Aim of the task
Look below for the line containing "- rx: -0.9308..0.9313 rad"; from there, print each line exactly up to and including the line containing "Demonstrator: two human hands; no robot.", and stop.

Start of Information

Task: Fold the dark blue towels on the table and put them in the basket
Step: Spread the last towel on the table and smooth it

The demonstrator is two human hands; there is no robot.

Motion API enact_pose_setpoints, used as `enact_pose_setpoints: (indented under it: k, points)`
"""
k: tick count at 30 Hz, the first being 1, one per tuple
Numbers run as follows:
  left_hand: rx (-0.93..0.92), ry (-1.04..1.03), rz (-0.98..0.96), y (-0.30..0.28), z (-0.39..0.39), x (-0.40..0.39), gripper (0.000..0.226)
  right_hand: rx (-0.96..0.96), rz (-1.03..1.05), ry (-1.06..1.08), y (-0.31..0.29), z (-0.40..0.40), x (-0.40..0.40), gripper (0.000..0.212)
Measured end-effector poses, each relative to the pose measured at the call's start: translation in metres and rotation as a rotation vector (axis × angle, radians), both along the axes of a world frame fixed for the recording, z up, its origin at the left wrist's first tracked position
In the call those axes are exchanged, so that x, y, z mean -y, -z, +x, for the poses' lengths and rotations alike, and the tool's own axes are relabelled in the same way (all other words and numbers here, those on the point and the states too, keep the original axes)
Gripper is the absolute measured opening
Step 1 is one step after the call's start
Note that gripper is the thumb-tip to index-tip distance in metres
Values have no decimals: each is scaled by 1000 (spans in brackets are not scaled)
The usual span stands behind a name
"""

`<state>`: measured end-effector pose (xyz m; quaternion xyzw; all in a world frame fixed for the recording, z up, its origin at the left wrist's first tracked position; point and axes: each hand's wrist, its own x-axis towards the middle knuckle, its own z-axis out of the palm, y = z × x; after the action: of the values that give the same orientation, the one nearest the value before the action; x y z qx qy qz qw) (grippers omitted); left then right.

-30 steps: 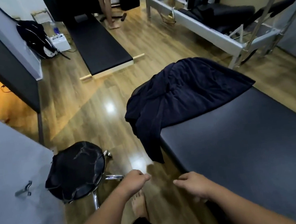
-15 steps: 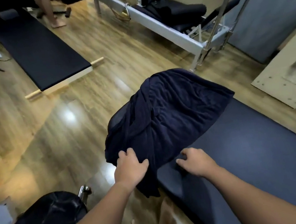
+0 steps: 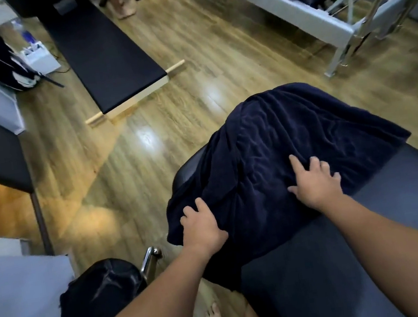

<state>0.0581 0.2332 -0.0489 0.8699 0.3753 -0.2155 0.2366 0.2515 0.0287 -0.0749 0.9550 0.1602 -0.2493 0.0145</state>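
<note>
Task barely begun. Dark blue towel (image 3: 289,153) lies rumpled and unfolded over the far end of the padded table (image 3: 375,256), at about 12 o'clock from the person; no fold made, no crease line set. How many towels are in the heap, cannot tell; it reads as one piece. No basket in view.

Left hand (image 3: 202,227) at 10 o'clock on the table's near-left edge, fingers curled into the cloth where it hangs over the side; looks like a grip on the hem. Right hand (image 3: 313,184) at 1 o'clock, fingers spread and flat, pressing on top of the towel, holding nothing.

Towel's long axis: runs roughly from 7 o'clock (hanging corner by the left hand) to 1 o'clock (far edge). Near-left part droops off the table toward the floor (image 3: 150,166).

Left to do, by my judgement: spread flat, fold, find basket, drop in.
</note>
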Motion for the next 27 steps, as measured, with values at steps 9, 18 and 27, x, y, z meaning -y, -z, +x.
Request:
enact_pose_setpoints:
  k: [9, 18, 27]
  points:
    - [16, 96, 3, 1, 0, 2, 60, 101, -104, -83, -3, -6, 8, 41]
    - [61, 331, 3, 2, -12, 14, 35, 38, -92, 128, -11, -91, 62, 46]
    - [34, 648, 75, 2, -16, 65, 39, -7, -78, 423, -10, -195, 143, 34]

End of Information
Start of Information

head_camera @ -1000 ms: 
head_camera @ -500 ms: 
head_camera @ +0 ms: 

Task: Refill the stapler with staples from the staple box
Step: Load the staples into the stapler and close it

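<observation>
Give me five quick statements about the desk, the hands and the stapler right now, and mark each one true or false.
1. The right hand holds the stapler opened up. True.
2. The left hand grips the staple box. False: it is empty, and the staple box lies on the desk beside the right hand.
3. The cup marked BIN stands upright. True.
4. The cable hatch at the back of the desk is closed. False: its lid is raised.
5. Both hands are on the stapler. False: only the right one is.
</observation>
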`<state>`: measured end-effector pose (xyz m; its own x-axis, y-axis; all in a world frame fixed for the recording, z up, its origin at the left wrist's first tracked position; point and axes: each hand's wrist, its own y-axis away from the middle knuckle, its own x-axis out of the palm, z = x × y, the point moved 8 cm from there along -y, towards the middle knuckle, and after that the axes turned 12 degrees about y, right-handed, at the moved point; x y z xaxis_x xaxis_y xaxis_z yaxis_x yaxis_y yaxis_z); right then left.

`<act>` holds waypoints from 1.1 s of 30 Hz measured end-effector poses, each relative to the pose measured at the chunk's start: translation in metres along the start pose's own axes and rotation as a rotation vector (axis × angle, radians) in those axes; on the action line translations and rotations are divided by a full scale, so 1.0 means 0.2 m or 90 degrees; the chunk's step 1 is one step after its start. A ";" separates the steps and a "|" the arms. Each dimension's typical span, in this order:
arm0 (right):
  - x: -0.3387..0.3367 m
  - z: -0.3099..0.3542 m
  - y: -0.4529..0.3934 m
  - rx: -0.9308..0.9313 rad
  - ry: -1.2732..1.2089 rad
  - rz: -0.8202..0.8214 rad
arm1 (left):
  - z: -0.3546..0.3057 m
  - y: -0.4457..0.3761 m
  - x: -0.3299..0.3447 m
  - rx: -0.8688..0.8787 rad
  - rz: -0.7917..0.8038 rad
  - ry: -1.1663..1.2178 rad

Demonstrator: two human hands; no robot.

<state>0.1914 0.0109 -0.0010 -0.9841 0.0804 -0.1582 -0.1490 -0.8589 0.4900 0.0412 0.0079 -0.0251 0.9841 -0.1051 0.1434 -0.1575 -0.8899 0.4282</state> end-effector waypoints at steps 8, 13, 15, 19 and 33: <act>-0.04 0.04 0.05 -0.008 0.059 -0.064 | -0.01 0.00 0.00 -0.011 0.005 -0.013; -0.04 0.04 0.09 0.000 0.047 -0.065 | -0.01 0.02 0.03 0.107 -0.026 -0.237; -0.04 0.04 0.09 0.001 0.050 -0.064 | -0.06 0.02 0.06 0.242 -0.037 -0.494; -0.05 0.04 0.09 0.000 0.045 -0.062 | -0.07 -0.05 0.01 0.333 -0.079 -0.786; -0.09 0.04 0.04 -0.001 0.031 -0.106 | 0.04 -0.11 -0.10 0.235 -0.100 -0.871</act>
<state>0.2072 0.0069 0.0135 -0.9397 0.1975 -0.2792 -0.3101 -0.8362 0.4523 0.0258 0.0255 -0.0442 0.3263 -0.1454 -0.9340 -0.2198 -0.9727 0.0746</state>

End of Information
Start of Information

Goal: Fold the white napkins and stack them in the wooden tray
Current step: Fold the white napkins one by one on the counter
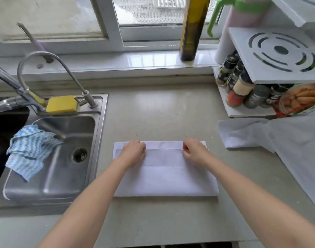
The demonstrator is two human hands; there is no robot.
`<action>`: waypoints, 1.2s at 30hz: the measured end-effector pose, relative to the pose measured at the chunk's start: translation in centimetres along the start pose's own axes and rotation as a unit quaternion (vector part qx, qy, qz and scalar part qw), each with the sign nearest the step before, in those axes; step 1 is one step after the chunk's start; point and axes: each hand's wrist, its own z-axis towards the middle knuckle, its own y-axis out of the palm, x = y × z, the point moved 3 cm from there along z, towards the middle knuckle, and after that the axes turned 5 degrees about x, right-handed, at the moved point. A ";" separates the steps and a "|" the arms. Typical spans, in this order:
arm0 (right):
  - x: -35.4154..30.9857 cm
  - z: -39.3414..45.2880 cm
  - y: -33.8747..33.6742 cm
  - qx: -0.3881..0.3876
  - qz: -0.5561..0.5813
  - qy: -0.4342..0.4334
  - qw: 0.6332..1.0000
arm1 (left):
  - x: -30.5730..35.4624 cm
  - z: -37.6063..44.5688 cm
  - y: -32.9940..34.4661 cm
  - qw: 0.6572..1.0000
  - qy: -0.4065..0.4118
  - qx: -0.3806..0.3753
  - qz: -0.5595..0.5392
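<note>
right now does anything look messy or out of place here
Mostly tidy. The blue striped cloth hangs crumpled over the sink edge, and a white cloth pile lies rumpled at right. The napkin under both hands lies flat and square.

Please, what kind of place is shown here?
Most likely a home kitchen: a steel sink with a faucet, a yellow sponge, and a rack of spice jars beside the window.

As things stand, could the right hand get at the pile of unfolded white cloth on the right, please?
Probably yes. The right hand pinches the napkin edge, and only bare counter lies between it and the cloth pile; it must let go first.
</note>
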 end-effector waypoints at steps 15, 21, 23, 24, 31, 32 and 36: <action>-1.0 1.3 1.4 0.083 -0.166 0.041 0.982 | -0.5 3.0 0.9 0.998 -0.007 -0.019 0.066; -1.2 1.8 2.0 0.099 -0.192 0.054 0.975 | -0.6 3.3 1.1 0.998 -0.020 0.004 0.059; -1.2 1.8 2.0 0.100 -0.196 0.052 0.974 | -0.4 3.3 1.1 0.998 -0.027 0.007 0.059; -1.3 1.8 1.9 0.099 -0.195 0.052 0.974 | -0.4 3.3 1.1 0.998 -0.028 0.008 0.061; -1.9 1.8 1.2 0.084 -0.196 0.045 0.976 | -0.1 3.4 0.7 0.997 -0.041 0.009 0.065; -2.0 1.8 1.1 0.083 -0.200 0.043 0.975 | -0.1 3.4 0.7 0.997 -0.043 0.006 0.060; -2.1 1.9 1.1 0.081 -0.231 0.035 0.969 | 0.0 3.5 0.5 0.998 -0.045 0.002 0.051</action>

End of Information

Problem solution
  - rx: -0.9308..0.9313 rad
  - ry: -1.2732..1.2089 rad
  - rz: -0.8202..0.8214 rad
arm1 (left):
  - z: -0.3546..0.3057 m
  - y: -0.4457..0.3761 m
  - x: -0.3299..0.3447 m
  - rx: -0.8688..0.8787 rad
  - rz: -0.7917..0.8038 rad
  - ry: -1.1663..1.2178 rad

Demonstrator: two human hands; no robot.

No further output is expected.